— AIM OF THE TASK —
Please restate the listing word for word, omitting the images.

▬▬▬▬▬▬▬▬▬▬

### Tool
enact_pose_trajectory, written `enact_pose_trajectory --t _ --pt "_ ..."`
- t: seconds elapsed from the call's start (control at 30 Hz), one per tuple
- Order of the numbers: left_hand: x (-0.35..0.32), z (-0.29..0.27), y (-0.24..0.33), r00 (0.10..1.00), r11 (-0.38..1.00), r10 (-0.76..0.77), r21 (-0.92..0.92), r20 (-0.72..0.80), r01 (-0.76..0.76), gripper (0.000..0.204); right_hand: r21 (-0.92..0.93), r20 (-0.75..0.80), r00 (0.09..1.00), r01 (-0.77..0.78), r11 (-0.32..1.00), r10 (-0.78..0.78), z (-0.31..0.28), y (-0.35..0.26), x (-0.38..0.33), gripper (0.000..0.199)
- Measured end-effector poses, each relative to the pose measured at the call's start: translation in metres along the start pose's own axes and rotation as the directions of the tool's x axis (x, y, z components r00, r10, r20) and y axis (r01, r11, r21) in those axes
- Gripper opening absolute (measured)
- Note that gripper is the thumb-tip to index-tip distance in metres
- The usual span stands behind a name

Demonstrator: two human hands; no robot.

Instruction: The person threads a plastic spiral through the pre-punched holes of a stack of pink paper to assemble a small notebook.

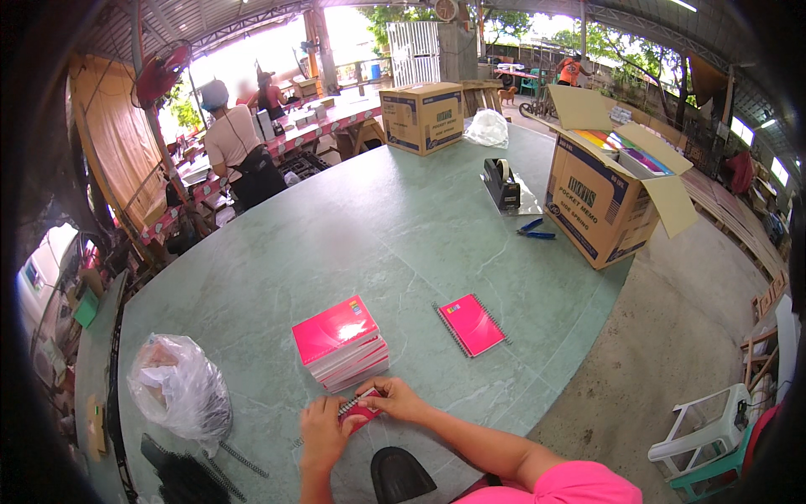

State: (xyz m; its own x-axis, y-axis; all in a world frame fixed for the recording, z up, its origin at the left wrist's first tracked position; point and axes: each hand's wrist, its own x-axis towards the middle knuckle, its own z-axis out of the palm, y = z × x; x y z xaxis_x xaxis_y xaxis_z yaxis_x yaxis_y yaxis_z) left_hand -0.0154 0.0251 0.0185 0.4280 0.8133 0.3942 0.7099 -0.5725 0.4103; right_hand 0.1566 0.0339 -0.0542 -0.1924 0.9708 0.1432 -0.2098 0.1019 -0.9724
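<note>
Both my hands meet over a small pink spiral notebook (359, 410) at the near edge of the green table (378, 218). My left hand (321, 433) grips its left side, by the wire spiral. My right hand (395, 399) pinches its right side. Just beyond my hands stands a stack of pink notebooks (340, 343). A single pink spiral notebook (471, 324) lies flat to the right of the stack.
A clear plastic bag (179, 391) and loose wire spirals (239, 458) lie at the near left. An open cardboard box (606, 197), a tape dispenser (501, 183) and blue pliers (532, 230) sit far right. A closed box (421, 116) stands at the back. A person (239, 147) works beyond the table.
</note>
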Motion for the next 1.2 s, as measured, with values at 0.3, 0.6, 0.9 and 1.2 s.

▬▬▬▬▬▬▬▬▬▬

— WRITTEN RESPONSE —
### Tool
enact_pose_trajectory, written `enact_pose_trajectory --t _ --pt "_ ..."`
- t: seconds elapsed from the call's start (control at 30 Hz), one per tuple
- Order of the numbers: left_hand: x (-0.35..0.32), z (-0.29..0.27), y (-0.24..0.33), r00 (0.10..1.00), r11 (-0.38..1.00), r10 (-0.76..0.77), r21 (-0.92..0.92), r20 (-0.72..0.80), r01 (-0.76..0.76), gripper (0.000..0.204); right_hand: r21 (-0.92..0.93), r20 (-0.75..0.80), r00 (0.09..1.00), r01 (-0.77..0.78), r11 (-0.32..1.00), r10 (-0.78..0.78), z (-0.31..0.28), y (-0.35..0.26), x (-0.38..0.33), gripper (0.000..0.199)
- Measured end-effector poses, each relative to the pose measured at the call's start: translation in metres along the start pose's own axes and rotation as the directions of the tool's x axis (x, y, z components r00, r10, r20) and y axis (r01, r11, r21) in those axes
- Gripper opening absolute (measured)
- Note that gripper is the thumb-tip to index-tip distance in metres
- The usual span stands behind a name

Demonstrator: two human hands; no robot.

Instruction: The person threads a plastic spiral through the pre-punched holes of a stack of pink paper to assemble a small notebook.


State: (xyz m; its own x-axis, y-axis; all in a world frame fixed for the recording, z up, its origin at the left wrist's first tracked position; point and axes: each hand's wrist, its own x-axis towards the middle knuckle, its own z-axis out of the palm, y = z × x; x y z xaxis_x xaxis_y xaxis_z yaxis_x yaxis_y yaxis_z) left_hand -0.0154 0.0251 0.0185 0.4280 0.8133 0.3942 0.7099 -0.5725 0.4103; right_hand 0.1566 0.0339 -0.0542 -0.1924 0.9708 0.1432 -0.2098 0.1019 -0.9724
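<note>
Both my hands meet over a small pink spiral notebook (359, 410) at the near edge of the green table (378, 218). My left hand (321, 433) grips its left side, by the wire spiral. My right hand (395, 399) pinches its right side. Just beyond my hands stands a stack of pink notebooks (340, 343). A single pink spiral notebook (471, 324) lies flat to the right of the stack.
A clear plastic bag (179, 391) and loose wire spirals (239, 458) lie at the near left. An open cardboard box (606, 197), a tape dispenser (501, 183) and blue pliers (532, 230) sit far right. A closed box (421, 116) stands at the back. A person (239, 147) works beyond the table.
</note>
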Motion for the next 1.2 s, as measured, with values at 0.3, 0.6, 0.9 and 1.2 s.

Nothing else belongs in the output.